# Deployment strategy: Canary deployment
Let's consider a scenario where you have previously deployed a model to production. Now, you have developed a new model and want to use it to replace the old version. A straightforward approach is directly deleting the old model and deploying the new one, which means all users will switch to the new model at the same time. However, this approach is risky. If the new one doesn't perform as well as expected, all users will be unsatisfied. 

**Canary deployment** is one approach to minimize this risk and ensure a smooth transition. In canary deployment, user requests are gradually shifted to the new model.

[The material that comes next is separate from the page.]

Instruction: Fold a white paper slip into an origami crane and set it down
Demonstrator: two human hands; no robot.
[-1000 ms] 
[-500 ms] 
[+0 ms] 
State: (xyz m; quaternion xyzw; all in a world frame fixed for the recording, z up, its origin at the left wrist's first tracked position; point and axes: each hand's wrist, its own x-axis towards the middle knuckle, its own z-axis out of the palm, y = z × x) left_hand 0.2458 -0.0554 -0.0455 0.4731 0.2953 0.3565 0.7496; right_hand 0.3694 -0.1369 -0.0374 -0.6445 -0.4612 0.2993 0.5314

In other words, cwe first experiments the new model with a small portion of real users and can then direct more users to the new model if the new model performs better than the old one. 

### Example of canary deployment
KServe provides a convenient way to employ canary deployment. The following example shows how to use canary deployment in KServe. 

*Credits: This example is adapted from [this KServe doc](https://kserve.github.io/website/0.10/modelserving/v1beta1/rollout/canary-example/).*

#### Deploy the first version of a model
We first deploy a redwine model to KServe.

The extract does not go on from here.